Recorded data
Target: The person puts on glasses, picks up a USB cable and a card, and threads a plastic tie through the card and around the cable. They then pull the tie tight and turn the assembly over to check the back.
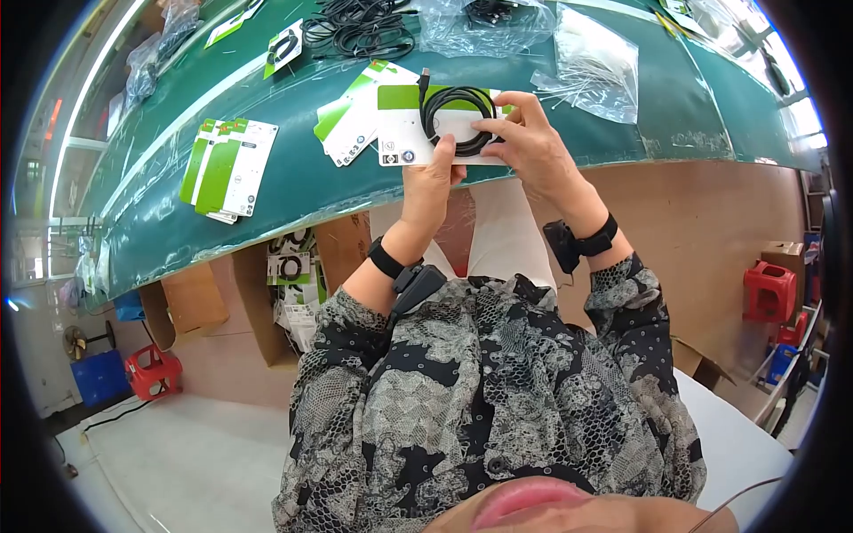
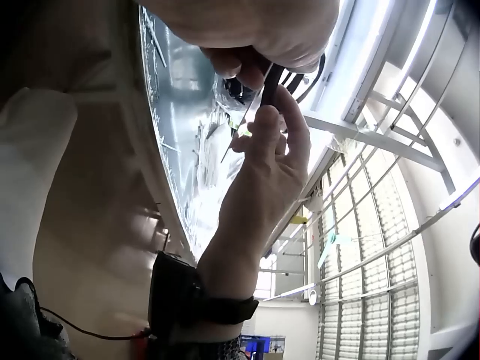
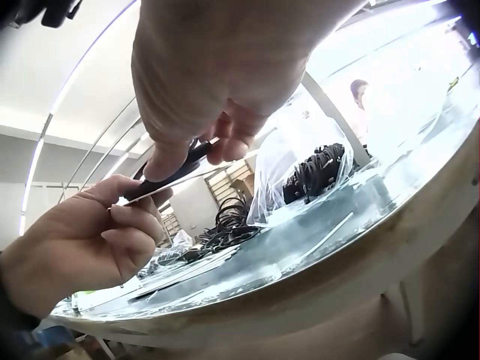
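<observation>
Centrally, in the head view, with the clock face set on the item held: one coiled black cable (image 1: 430, 117), its plug pointing to eleven o'clock, lying against the face of one green-and-white printed card (image 1: 391, 124). Left hand (image 1: 430, 184): reaching up from seven o'clock, wrist banded, thumb laid over the card's lower edge at the coil, remaining fingers mostly hidden behind; grips the card. Right hand (image 1: 538, 149): reaching in from four o'clock, wrist likewise banded, fingers bent; pinches the coil on its three o'clock side between thumb and fingertips. Both hands are off the tabletop; the right wrist view shows the card nearly edge-on, tilted, raised above the surface. Green table (image 1: 680, 124): near edge crossing at six o'clock, close below the card, forearms extending over it; stretches of green surface visible at three o'clock and between the card groups at nine. Bounding items: loose printed cards (image 1: 351, 120) just beside, at nine to ten o'clock; stacked printed cards (image 1: 233, 169) well apart, between eight and nine; heap of black cables (image 1: 360, 28) at eleven; clear plastic bag (image 1: 444, 31) at twelve; bag of white strips (image 1: 597, 62) at two.
</observation>
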A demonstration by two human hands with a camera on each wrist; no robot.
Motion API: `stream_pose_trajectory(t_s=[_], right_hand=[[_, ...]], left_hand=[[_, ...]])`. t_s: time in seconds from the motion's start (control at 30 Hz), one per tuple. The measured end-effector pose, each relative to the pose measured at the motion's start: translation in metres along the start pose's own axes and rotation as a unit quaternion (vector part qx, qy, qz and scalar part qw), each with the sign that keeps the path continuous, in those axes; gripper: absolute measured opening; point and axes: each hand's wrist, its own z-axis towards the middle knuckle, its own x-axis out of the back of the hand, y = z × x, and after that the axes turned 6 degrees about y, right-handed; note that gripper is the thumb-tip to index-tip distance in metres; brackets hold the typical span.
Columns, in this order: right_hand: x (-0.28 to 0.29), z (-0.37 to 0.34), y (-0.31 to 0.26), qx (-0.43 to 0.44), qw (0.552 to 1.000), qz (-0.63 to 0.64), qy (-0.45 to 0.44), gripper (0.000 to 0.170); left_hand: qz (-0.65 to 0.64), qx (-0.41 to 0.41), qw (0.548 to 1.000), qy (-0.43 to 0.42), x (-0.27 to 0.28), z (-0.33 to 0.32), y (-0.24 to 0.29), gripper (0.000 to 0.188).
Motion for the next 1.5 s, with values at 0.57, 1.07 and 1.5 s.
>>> stream_pose_trajectory(t_s=[0.57,1.07,1.5], right_hand=[[-0.005,-0.008,-0.012,0.029,0.995,0.054,-0.075,0.029],[-0.003,-0.027,-0.006,-0.086,0.990,0.108,-0.001,0.033],[0.006,-0.005,0.001,0.015,0.992,0.074,-0.103,0.022]], left_hand=[[-0.126,0.089,0.986,-0.057,0.018,-0.023,-0.014,0.016],[-0.103,0.068,0.992,0.007,0.015,-0.026,-0.009,0.020],[-0.115,0.136,0.984,-0.003,0.021,-0.021,-0.009,0.017]])
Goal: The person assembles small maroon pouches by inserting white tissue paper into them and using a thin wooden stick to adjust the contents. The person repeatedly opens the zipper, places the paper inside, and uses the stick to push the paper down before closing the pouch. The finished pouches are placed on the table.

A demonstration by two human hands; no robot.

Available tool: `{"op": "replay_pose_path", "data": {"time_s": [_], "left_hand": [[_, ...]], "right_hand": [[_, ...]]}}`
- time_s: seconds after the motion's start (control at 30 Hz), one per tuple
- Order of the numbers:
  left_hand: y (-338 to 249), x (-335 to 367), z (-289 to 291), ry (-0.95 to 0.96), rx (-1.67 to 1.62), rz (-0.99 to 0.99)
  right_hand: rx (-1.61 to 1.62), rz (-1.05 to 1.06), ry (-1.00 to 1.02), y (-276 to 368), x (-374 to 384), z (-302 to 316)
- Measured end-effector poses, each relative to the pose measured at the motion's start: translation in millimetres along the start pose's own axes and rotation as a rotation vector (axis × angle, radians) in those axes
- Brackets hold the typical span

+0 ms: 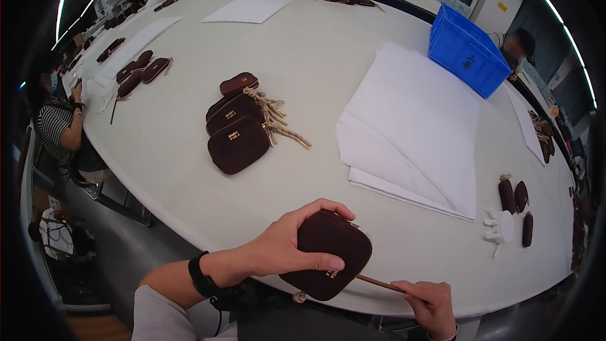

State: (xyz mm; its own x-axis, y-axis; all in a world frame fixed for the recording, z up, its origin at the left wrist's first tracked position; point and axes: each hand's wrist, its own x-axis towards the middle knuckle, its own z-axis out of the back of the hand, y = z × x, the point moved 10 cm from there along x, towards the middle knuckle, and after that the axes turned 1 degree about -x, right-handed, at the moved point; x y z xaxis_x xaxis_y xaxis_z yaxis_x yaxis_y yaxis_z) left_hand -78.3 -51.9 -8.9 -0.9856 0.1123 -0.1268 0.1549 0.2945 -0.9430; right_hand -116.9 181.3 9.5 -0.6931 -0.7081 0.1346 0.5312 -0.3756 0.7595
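Note:
Near the table's front edge my left hand (271,243) grips a dark brown zippered pouch (350,237), thumb across its front and fingers over the top. Gold lettering partly shows beside the thumb, and a zipper runs round the pouch's right edge. My right hand (434,303) pinches a thin brown stick (380,283). Its far end meets the pouch's lower right edge; whether the tip goes inside cannot be seen. A small beige knotted end (299,297) sticks out below the pouch. Farther in lies a row of similar pouches (238,145) with beige cord pulls (271,110).
White sheets (410,132) are stacked right of centre, with a blue plastic bin (470,53) behind them. A white cloth-like item (500,226) and small brown pouches (507,196) lie at right. More pouches (142,72) lie far left. Several people sit around the table (170,170).

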Motion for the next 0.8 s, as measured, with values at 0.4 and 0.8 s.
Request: {"op": "replay_pose_path", "data": {"time_s": [0.4, 0.8], "left_hand": [[-29, -10, 6, -0.097, 0.1, -0.346], [-10, -10, -3, -0.047, 0.175, -0.132]], "right_hand": [[0.353, -0.322, 0.113, -25, 1, -40], [0.027, -0.086, 0.165, 8, 16, -28]]}}
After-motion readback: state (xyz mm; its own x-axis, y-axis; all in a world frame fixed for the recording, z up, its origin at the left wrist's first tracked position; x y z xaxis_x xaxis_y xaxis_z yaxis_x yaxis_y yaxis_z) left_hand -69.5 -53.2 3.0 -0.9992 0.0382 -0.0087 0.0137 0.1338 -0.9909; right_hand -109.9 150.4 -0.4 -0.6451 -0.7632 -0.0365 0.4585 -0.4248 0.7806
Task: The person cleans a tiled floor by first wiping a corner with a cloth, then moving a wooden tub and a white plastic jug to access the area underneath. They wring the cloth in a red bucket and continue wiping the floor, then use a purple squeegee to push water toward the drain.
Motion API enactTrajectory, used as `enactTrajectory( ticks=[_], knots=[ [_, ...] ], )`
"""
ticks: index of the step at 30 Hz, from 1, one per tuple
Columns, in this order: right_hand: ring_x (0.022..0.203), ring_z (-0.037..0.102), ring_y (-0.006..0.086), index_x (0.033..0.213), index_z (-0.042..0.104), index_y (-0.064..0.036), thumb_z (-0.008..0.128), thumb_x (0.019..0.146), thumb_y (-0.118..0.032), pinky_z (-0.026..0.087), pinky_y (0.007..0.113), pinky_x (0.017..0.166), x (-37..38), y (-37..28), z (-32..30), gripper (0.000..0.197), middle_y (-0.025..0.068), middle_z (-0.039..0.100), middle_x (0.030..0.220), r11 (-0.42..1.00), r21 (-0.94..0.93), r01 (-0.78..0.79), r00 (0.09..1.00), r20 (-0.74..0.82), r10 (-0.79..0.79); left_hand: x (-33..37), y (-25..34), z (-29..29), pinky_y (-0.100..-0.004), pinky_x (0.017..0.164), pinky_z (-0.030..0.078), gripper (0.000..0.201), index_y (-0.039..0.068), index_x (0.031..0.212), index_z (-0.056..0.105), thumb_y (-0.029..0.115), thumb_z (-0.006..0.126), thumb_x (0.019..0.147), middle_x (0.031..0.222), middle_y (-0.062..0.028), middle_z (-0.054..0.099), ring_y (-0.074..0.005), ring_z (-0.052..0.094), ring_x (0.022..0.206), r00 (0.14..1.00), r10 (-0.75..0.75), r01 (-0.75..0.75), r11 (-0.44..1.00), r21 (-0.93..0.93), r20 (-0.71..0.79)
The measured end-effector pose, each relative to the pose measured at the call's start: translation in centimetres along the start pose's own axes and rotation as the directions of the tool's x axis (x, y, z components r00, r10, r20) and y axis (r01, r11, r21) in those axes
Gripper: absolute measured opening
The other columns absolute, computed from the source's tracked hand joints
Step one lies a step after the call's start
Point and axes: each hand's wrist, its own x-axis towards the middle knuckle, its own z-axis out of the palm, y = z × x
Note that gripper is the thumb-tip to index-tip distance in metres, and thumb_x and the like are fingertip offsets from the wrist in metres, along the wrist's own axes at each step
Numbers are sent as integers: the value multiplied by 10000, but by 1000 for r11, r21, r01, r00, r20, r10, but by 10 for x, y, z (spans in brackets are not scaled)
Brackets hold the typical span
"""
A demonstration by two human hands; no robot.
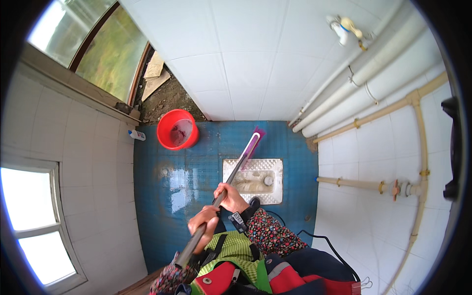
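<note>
Clasping the long grey-poled, purple-bristled broom (238,168) mid-frame, left hand (205,221) and right hand (232,197) closed round it, we judge it light, stiff, best gripped mid-pole.

A broom (232,176) with pink bristles is gripped by its handle, lower down by the left hand (204,221) and farther up by the right hand (232,197). Its head is held past a white squat toilet (276,194) set in the blue floor (292,147). A red bucket (164,133), partly filled with liquid, is seen near a white bottle (137,135). The right wall is lined with pipes (364,71).
</note>
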Motion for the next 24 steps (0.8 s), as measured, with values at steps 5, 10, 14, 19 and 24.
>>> enactTrajectory(
  ticks=[5,10,14,19,24],
  knots=[
    [883,580,186,989,536,-24,430,999,-304,474,314,823,-40,-39,73,299,70,592,895,950,-311,10,996,91,20,62,-49,-5,-371,546,429,258,28,652,463,-6,689,771,667,-118,540,-324,521,597,796,392,-443,896,4,462],
    [999,595,212,1260,408,-35,361,1011,-402,478,381,903,-109,-31,111,445,132,601,1063,714,-697,70,971,-115,-207,85,-127,-14,-388,666,455,258,57,669,478,143,681,804,677,-109,531,-307,541,673,732,390,-476,879,11,558],
    [988,619,247,1290,400,-56,326,1008,-438,509,408,893,-134,13,113,481,197,587,1162,885,-453,-110,929,-363,-70,48,-178,-22,-383,698,418,222,73,716,511,184,689,789,688,-82,518,-285,541,711,751,266,-415,902,119,605],
    [679,535,122,1208,434,-44,395,1011,-310,467,230,572,-120,53,112,333,98,541,927,948,-316,-47,929,-363,-75,17,-215,-19,-393,738,415,228,71,709,494,169,695,749,691,-93,523,-292,542,725,774,199,-310,947,85,602],
    [506,354,51,1136,458,-98,430,1003,-214,339,190,444,-96,78,113,178,-23,390,697,968,-250,-17,915,-394,-86,44,-289,-50,-429,822,402,232,82,715,511,220,697,727,704,-96,546,-306,555,786,796,101,-336,894,298,596]
  ],
)
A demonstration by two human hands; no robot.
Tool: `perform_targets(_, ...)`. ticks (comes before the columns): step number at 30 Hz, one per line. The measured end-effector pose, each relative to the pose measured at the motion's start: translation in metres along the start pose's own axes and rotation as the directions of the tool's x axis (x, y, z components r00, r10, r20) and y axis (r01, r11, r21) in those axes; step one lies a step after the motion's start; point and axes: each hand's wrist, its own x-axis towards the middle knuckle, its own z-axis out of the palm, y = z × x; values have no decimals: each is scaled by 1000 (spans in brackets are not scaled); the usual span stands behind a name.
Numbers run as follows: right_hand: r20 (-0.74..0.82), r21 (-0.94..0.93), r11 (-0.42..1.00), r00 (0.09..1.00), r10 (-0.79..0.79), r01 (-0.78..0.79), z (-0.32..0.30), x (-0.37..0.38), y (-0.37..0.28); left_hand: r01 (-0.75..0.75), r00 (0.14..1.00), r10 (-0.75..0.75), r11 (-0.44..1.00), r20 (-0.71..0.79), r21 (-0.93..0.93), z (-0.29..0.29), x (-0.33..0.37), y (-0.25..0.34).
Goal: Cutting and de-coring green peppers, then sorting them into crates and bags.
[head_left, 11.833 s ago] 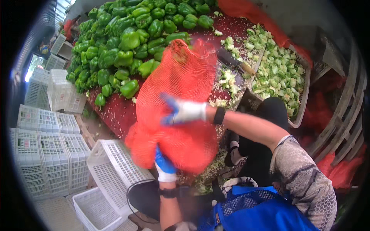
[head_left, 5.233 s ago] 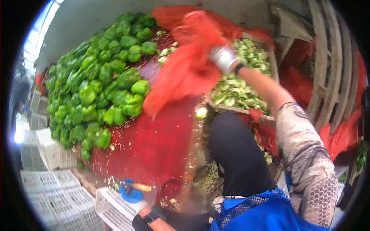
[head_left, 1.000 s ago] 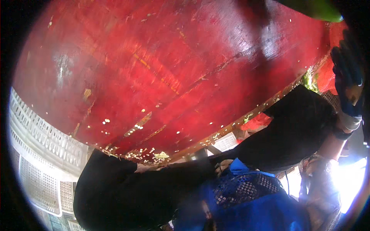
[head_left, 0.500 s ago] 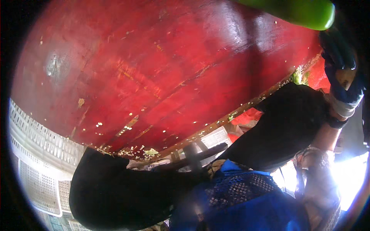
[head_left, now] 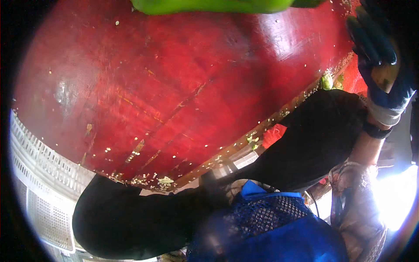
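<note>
My right hand, in a dark blue coated glove with a pale cuff, is at the upper right beside the edge of the red table. Its fingers curl round a wooden handle; whatever the handle belongs to is out of sight. Along the top edge of the head view lies a large glossy green pepper, partly cut off by the frame. A second dark green piece shows at its right end. My left hand is outside the picture.
Small pale seeds and green scraps lie along the table's near edge. White perforated plastic crates stand at the lower left. My black-clad legs and blue apron are close below the table. Red material shows under the edge.
The green pepper's visible part has shifted left along the top, away from my right hand. My right hand remains closed round the wooden handle and sits slightly further left in view.
</note>
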Motion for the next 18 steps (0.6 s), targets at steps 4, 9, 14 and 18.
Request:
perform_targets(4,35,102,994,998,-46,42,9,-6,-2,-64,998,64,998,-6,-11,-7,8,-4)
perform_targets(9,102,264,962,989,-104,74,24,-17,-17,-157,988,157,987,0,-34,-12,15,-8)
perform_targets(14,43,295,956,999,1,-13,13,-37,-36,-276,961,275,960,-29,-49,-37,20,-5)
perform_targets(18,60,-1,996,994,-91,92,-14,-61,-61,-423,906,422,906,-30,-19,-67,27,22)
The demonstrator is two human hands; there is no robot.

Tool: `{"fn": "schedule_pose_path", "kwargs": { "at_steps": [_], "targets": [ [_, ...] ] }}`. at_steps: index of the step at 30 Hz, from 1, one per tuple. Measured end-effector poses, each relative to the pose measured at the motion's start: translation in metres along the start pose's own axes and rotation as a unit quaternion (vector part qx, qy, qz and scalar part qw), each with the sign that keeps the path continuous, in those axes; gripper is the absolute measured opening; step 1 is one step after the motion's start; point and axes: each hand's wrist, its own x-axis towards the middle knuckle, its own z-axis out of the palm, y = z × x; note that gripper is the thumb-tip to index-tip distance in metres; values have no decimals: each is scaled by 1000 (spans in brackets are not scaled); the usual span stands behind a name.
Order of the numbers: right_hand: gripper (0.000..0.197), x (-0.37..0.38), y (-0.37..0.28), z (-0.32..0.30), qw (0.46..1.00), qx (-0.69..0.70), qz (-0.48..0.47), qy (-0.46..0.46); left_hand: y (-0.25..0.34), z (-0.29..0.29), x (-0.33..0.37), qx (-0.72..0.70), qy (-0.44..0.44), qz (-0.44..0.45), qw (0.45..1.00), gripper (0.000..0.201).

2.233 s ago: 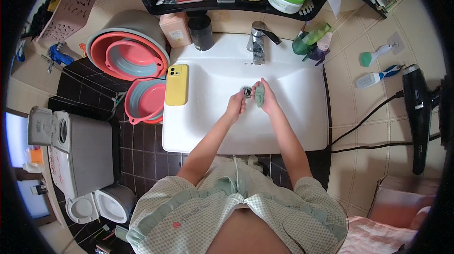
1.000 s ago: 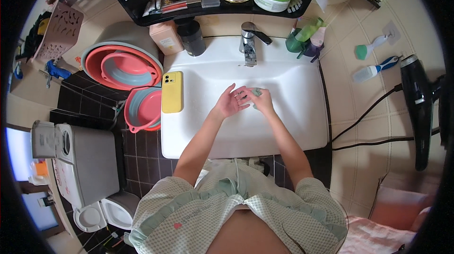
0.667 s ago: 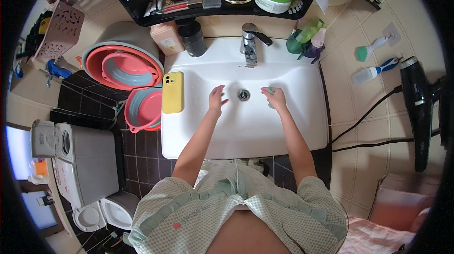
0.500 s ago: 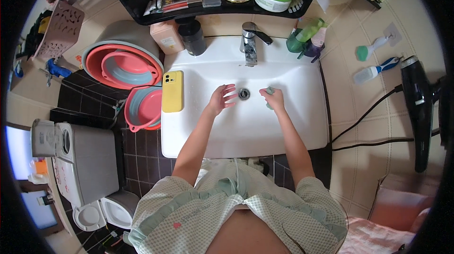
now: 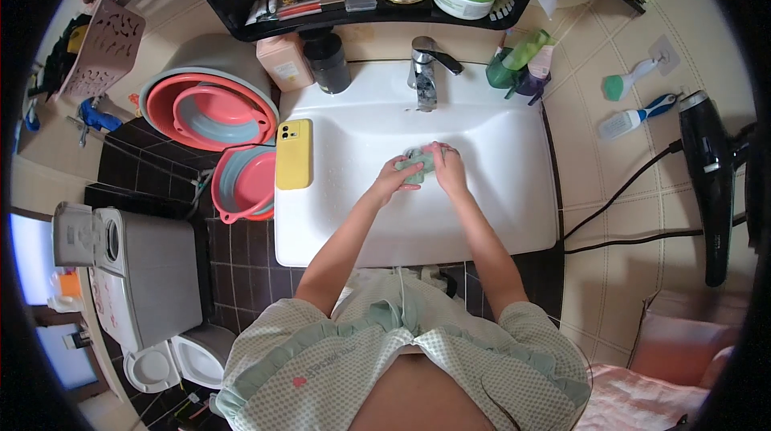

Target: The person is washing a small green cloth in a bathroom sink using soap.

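Note:
Over the white sink basin (image 5: 361, 230) a small, crumpled grey-green cloth (image 5: 415, 166) is held between my two hands. My left hand (image 5: 389, 180) has its fingers round the cloth's left side and underside. From the other side my right hand (image 5: 450, 168) grips the cloth's right end with bent fingers. The drain lies hidden behind the cloth and hands. Beyond them stands a chrome faucet (image 5: 424, 74) with a black lever; no water stream shows.
A yellow phone (image 5: 294, 154) lies on the sink's left rim, near a dark bottle (image 5: 327, 62). Green and purple bottles (image 5: 522, 62) stand at the back right. Above runs a black shelf (image 5: 361, 22). Red-grey basins (image 5: 245, 182) are at left, a black hair dryer (image 5: 712, 182) at right.
My hands have come together over the drain. The cloth, before crumpled in the right hand alone, is now spread wider between both, with the left hand closed on it.

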Motion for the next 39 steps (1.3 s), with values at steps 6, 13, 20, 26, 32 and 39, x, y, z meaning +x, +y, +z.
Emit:
{"fn": "schedule_pose_path", "kwargs": {
  "at_steps": [6, 13, 20, 26, 32, 39],
  "targets": [
    [40, 1, 3, -7, 979, 131, 149, -47, 3, -24, 6, 20, -40, 69, 997, 42],
    [36, 3, -9, -9, 952, 238, 190, -45, 19, -3, -8, 31, -47, 31, 998, 26],
    [34, 0, -11, -10, 965, 236, 102, 51, 10, 14, -6, 36, -42, 149, 987, 26],
    [30, -12, -34, -5, 978, -67, -118, 161, 3, 16, 8, 137, 135, 322, 927, 19],
    [23, -24, -42, 6, 961, -122, -202, 145, -6, 28, 3, 21, 62, 223, 973, 12],
    [28, -11, -50, 17, 993, -92, 13, 69, -6, 35, -1, -140, 98, 88, 981, 21]
  ]
}}
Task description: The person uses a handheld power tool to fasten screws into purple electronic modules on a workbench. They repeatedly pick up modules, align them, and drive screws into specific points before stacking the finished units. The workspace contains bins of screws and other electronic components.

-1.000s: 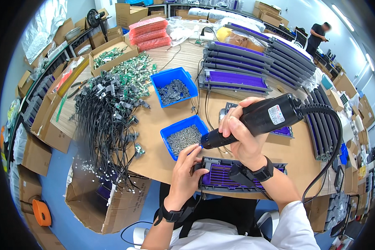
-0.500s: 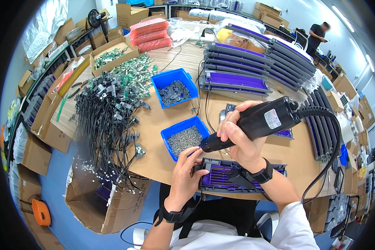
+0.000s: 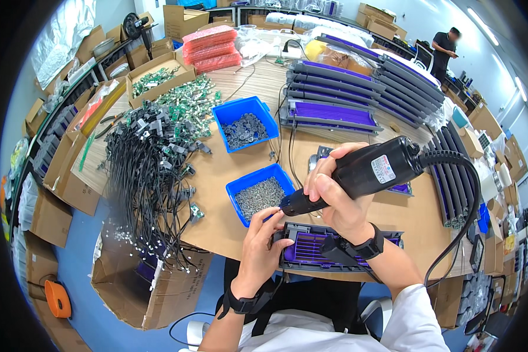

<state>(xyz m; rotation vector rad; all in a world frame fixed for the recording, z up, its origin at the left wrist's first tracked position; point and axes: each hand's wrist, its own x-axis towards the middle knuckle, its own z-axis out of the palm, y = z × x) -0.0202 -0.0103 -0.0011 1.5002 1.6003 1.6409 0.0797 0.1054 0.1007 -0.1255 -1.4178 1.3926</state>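
Along the counter's near edge lies the purple panel. My right fingers hold the screwdriver; my left fingers are at its tip, grip unclear. I'm probably loading it; next calls for steadiness.

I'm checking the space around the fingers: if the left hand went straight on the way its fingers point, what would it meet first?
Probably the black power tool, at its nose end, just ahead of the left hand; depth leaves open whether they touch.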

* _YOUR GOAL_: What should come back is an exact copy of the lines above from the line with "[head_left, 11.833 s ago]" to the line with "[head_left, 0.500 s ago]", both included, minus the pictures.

* _OUTPUT_:
[head_left, 11.833 s ago] 
[head_left, 5.233 s ago] 
[head_left, 1.000 s ago] 
[head_left, 0.500 s ago] 

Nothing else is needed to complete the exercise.